Maggie glanced at him and sighed. “All the parenting books say not to disparage the other parent.”
Craig rolled his eyes. “Uh-huh.”
She still wasn’t ready to tell Craig that Leon wanted full custody—or how much of a criminal his father was. Tell him I knowingly married a crook. What does that make me look like? So Maggie had avoided the conversation the entire trip. Now she felt like something was rolling through her veins and making her feel queasy in the process. Lying always made her feel sick.
“We need to talk about something that came up last week,” she finally said.
Craig deserved to know. His opinion mattered to her, even if Leon hadn’t asked him what he wanted.
“Is it the part where you tell me the truth about Dad’s job?” Craig sounded far too mature for his years. “Or that he’s trying to cut you out of my life?”
“Maybe…?” She glanced at Craig, trying to figure out how to tell him not to antagonize his father.
Would he really hurt his own son?
Then, a terrible snapping noise in the general area of her engine made her pause. Or maybe it was more that it felt like a snap. She couldn’t explain it, but the brakes were squishy all of a sudden.
“Fuck.”
The brakes weren’t working. The SUV started going faster and faster. Mashing down the pedal did nothing to slow them down. Leon, you bastard! She knew her ex was lower than a possum’s belly, but she’d thought he’d care enough to not hurt Craig.
“Mom!” Craig yelled.
“Hold on!” Margaret knew with certainty that this was how they would die if she didn’t do something, and what felt like a protective bubble oozed out of her, trying to encase her body. She swore she could see it. I don’t want to live if Craig dies. She shoved the bubble at him.
“Slow down!” Craig begged-asked-ordered.
“Trying. No brakes,” she said, one hand tight on the wheel as the other fumbled for the emergency brake.
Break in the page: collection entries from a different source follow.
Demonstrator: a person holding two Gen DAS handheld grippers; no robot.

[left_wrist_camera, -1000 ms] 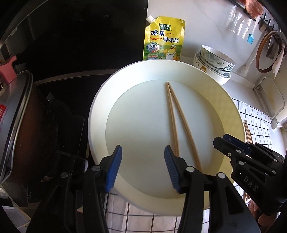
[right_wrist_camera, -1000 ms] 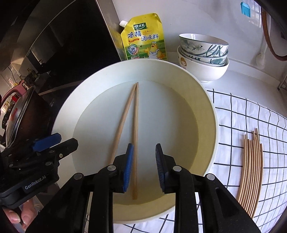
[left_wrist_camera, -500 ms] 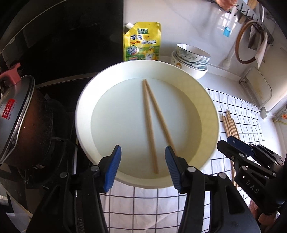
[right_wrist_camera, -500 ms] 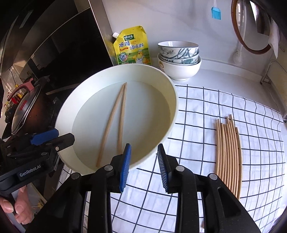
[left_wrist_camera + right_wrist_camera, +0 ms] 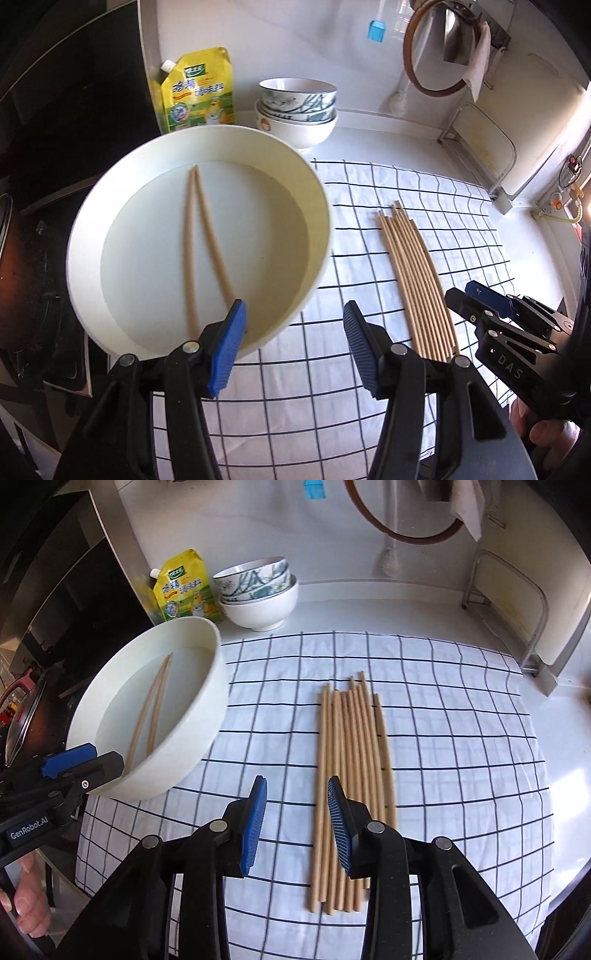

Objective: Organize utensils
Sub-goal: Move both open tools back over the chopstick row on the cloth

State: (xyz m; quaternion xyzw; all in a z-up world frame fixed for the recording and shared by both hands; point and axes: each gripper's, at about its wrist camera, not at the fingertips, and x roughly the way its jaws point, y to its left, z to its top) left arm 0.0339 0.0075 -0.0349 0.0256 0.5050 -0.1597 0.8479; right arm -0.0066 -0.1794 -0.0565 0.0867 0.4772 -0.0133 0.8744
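Chopsticks (image 5: 201, 236): two in one basin (image 5: 325, 206); left tool (image 5: 293, 347) opening, right tool (image 5: 295, 823) open, both empty.

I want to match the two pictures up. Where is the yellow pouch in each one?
Left wrist view: yellow pouch stands upper left, behind the white basin.
Right wrist view: pouch upper left, between basin and stacked bowls.
Shared landmark: the stacked bowls beside it.

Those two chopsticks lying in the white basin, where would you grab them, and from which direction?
Probably from above, at the far end of the chopsticks, where the two tips meet, so one gripper could close across both at once. Nearer the camera they splay apart. They lie flat on the bottom of the basin, whose raised wall blocks any approach from the side, so the fingers should come straight down, one on each side of the pair.
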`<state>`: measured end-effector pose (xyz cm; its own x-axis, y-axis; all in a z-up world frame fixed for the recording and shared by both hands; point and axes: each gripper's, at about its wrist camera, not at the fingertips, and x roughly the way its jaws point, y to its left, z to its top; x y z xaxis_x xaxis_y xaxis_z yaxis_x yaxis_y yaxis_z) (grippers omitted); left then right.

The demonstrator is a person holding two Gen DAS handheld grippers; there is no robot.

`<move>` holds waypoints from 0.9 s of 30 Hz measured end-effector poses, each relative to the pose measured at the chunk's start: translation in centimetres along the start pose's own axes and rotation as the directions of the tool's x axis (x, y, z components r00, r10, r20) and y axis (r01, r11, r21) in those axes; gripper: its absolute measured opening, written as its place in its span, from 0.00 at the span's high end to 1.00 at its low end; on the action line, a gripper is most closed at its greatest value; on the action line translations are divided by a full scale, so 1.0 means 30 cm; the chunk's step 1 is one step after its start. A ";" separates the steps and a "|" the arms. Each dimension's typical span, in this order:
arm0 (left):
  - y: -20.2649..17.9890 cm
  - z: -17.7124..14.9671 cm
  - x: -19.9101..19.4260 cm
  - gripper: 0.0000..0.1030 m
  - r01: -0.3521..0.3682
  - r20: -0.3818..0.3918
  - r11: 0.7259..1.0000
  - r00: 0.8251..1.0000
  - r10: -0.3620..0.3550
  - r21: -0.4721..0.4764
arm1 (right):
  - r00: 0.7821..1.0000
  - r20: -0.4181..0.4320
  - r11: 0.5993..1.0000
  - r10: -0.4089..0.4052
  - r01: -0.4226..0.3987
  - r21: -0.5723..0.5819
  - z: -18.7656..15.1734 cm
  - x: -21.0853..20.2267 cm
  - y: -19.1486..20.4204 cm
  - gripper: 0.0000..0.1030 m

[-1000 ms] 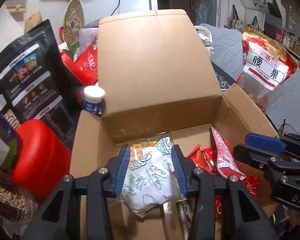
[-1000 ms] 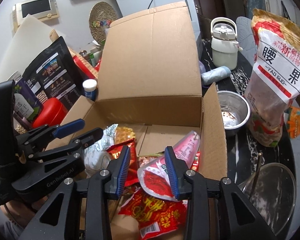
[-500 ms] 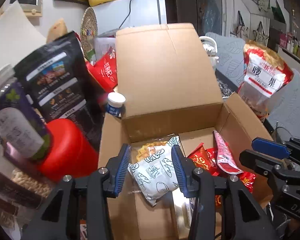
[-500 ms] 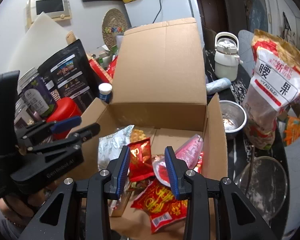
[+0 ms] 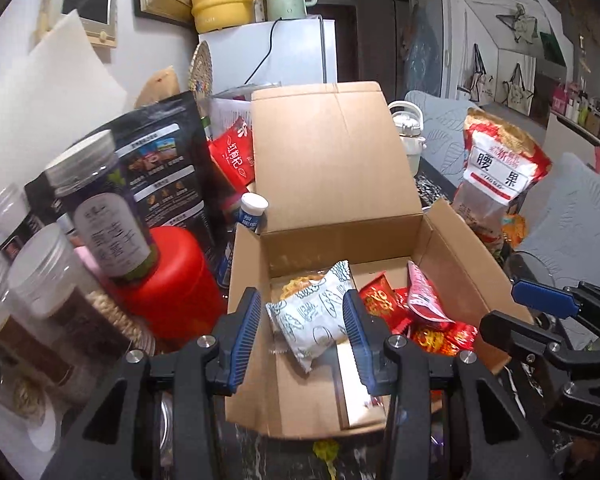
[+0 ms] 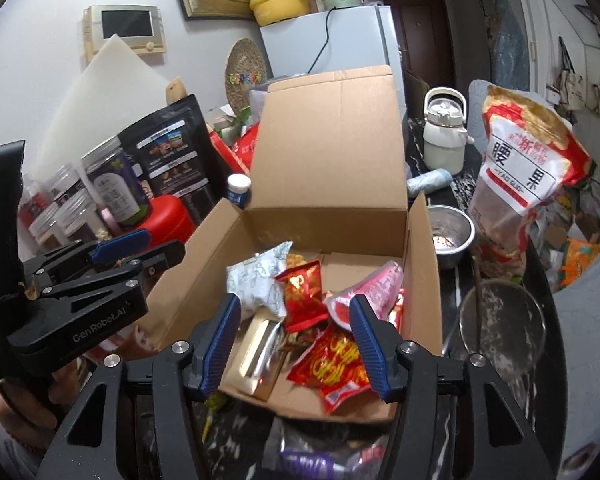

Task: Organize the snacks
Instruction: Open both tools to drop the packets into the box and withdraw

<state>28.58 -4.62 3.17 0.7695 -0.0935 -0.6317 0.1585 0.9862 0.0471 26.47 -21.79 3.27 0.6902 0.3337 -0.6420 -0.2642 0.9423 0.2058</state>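
An open cardboard box (image 5: 340, 240) (image 6: 324, 224) holds several snack packets. A white patterned packet (image 5: 312, 320) (image 6: 256, 284) lies at its left, red packets (image 6: 304, 292) in the middle, and a pink-red packet (image 6: 368, 292) at the right. My left gripper (image 5: 300, 332) (image 6: 156, 244) hovers over the box's left flap. It is partly open and empty, and the white packet lies below it. My right gripper (image 6: 294, 328) (image 5: 500, 306) is above the near edge with its jaws opening. The pink-red packet lies loose in the box beneath them.
Left of the box stand clear jars (image 5: 100, 208), a red canister (image 5: 172, 280) and a black pouch (image 5: 164, 168). To the right are a large cashew bag (image 6: 528, 168), a steel bowl (image 6: 452, 232), a mesh sieve (image 6: 504, 320) and a white kettle (image 6: 444, 136).
Both grippers have drawn back and up from the box. The right jaws have widened off the pink-red packet, which stays in the box. The white packet also stays inside.
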 end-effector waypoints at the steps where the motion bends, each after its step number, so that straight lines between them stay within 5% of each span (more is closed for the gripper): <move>1: 0.001 -0.007 -0.013 0.59 0.002 0.004 1.000 1.000 -0.002 -0.001 | 1.000 0.003 1.000 0.000 0.000 -0.003 -0.005 -0.010 0.005 0.45; 23: 0.059 -0.249 -0.318 0.59 0.039 0.039 0.999 0.999 -0.038 -0.033 | 0.999 0.036 1.000 0.011 -0.011 0.006 -0.275 -0.218 0.153 0.41; 25: 0.062 -0.272 -0.326 0.47 0.041 0.033 0.999 0.999 -0.040 -0.029 | 0.999 0.035 1.000 0.009 -0.009 0.011 -0.298 -0.225 0.160 0.41; 27: 0.066 -0.293 -0.331 0.15 0.049 0.036 0.998 0.998 -0.047 -0.031 | 0.999 0.031 1.000 0.008 -0.009 0.020 -0.324 -0.227 0.169 0.39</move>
<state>15.82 -0.54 2.75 0.7830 -0.1451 -0.6048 0.1763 0.9843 -0.0079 13.86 -19.55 1.51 0.7087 0.3422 -0.6169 -0.2570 0.9396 0.2260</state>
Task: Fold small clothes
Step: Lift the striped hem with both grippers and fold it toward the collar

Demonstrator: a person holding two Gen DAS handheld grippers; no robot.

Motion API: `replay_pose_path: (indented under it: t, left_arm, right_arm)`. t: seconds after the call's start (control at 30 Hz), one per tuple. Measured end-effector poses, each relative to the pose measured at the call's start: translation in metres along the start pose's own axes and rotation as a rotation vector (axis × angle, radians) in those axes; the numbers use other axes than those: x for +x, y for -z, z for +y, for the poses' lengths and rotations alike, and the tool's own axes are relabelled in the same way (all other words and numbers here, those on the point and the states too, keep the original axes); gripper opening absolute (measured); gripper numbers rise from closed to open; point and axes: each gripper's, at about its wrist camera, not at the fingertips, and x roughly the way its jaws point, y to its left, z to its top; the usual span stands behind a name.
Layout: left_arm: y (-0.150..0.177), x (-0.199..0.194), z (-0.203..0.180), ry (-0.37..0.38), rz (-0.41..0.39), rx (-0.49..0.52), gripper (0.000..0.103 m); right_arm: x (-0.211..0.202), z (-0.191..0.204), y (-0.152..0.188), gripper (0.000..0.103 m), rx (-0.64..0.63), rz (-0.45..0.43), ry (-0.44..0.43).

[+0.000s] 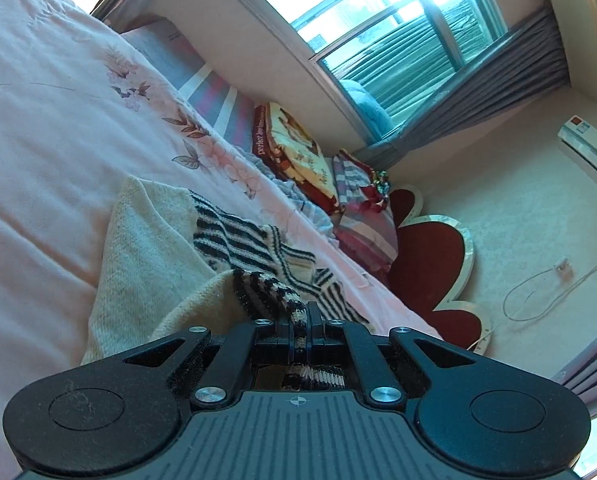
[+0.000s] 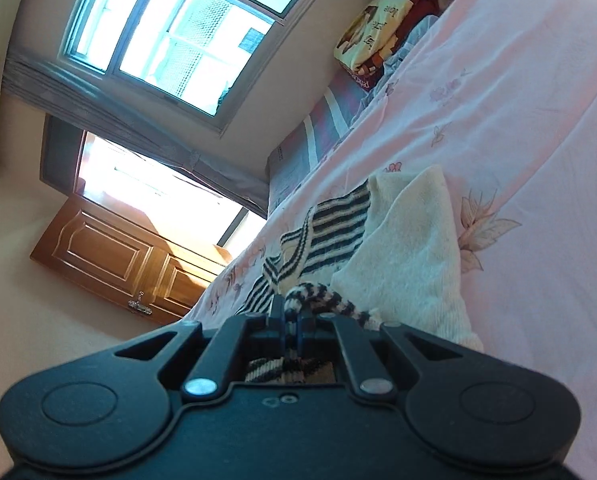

The imaginary bubble she’d shoved out of herself around Craig was now holding him motionless. She couldn’t say how or why, but she felt it. She felt a sort of barrier that extended from her body to keep him safe.
The edges of the bubble leaked onto her, as if slowing her down, and she shoved it toward her son again.
If they could get around this curve safely, maybe she could try to stop the hurtling speed of the whole vehicle with a second bubble-cushion. If she tried arresting the speed now, they might flip tail over nose.
“Seatbelt tight?” was the last clear thing she was sure she said.
Maggie couldn’t turn the wheel in time, couldn’t get around the curve. There was a clarity, an icicle moment of stabbing comprehension, when she realized there was no way to avoid the accident. They’d gone too close to the berm. The side of the vehicle slammed into a guardrail with a screech of metal sliding along metal. The SUV flipped side-over-top, rolling like one of Craig’s toy cars when he was a toddler.
This is where we die, she thought.
They were careening toward the bottom of a ravine, battered about as thick-needled trees sort of slowed them. They rolled down an embankment and landed with a shudder against a row of old trees. One branch jutted through the back window, and all she could smell was pine sap, overheating engine, and someone’s blood. My blood. She knew with a sudden certainty that Craig was safe. She had always known when he was safe or in peril. Craig isn’t hurt.
“Mom? Mom!” Craig sounded scared.
“It’s all right.” Maggie tried to reach out to him, to comfort him. He was alive. That was all that mattered now. She felt through whatever mom-knowing she had with Craig, had always had with him, that he was okay.